In mathematics, the Gibbons–Hawking ansatz is a method of constructing gravitational instantons introduced by Gibbons & Hawking (1978, 1979). It gives examples of hyperkähler manifolds in dimension 4 that are invariant under a circle action.

== Description ==
Suppose that $U$ is an open subset of $\mathbb{R}^3$, and let $*$ denote the Hodge star operator on $\mathbb{R}^3$ with respect to the usual (flat) Euclidean metric. $V$ is a harmonic function defined on $U$ such that the cohomology class $\left[\frac{1}{2\pi}*dV\right]$ is integral, i.e. lies in the image of $H^2(U;\mathbb{Z}) \hookrightarrow H^2(U;\mathbb{R})$. Then there is a $U(1)$-principal bundle $\pi : P \to U$ equipped with a connection 1-form $\eta \in \Omega^1(P;\mathfrak{u}(1))$ whose curvature form is $d\eta = \pi^*(*dV)$. Then the Riemannian metric
$$g = V\sum_{j=1}^{3} dx_j \otimes dx_j + \frac{1}{V} \eta \otimes \eta$$
is hyperkahler, and typically extends to the boundary of $U$.

== Examples ==
=== Quaternions ===
The usual (flat) metric on the quaternions $\mathbb{H} \cong \mathbb{C}^2$ is hyperkahler. It can be obtained as a result of the Gibbons-Hawking ansatz applied to the open subset $U = \mathbb{R}^3\setminus \{0\}$ and the harmonic function $V(x) = \frac{1}{2|x|}$.

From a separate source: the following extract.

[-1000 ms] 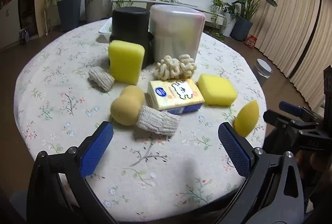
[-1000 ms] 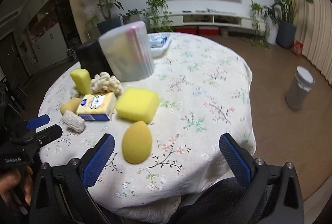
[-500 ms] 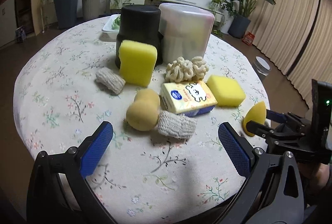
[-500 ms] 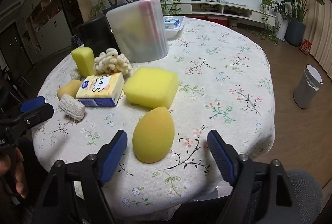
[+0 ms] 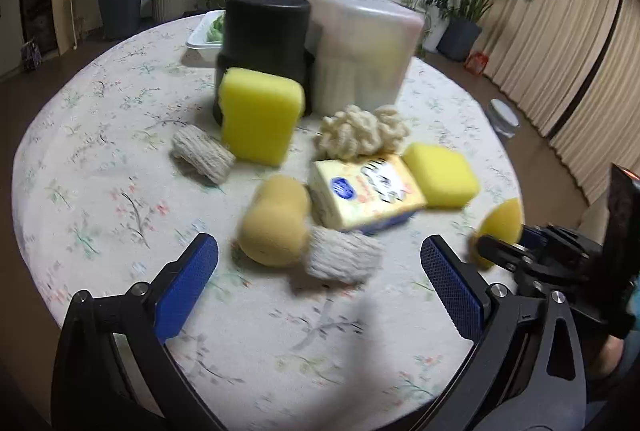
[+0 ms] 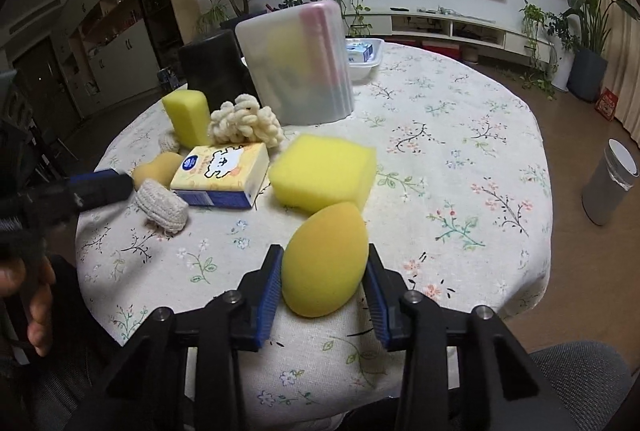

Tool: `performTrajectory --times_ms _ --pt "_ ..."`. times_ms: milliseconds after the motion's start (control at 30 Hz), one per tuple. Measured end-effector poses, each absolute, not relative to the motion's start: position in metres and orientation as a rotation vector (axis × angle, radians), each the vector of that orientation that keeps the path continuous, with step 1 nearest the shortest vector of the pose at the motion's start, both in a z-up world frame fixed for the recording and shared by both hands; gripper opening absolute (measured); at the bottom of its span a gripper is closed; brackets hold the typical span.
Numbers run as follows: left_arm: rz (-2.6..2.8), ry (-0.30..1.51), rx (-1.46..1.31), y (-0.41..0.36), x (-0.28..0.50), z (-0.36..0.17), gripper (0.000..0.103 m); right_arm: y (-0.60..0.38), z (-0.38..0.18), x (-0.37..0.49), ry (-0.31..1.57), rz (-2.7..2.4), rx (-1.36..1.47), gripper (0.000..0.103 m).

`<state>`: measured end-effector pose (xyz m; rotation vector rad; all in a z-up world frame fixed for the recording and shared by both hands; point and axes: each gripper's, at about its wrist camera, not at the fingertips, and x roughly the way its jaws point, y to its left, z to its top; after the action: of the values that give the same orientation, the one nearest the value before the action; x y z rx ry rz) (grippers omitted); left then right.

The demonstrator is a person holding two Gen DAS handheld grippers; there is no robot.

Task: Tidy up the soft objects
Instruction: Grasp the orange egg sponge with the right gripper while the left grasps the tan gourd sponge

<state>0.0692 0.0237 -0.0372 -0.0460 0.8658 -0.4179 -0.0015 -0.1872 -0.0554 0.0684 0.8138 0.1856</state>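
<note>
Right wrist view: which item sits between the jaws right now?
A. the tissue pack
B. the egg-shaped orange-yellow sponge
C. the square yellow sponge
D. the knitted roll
B: the egg-shaped sponge stands on the tablecloth between the blue pads of the right gripper, whose jaws have just been closing and now touch its sides; the square yellow sponge lies behind it.

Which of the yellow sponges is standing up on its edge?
The rectangular yellow sponge leaning against the black container; the other block sponge lies flat.
</note>
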Motion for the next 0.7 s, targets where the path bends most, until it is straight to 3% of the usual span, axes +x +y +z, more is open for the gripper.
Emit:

=== ALE gravitational instantons ===
The ALE gravitational instanton of type $A_{k-1}$ can be obtained by applying the Gibbons-Hawking ansatz to the open subset $U = \mathbb{R}^3 \setminus \{p_1, \ldots, p_k \}$ for $k$ distinct collinear points $p_1, \ldots, p_k$ and the harmonic function $V(x) = \sum_{j=1}^{k}\frac{1}{2|x-p_j|}$. In the case $k=2$, we recover the Eguchi-Hanson metric on $T^*\mathbb{P}^1$.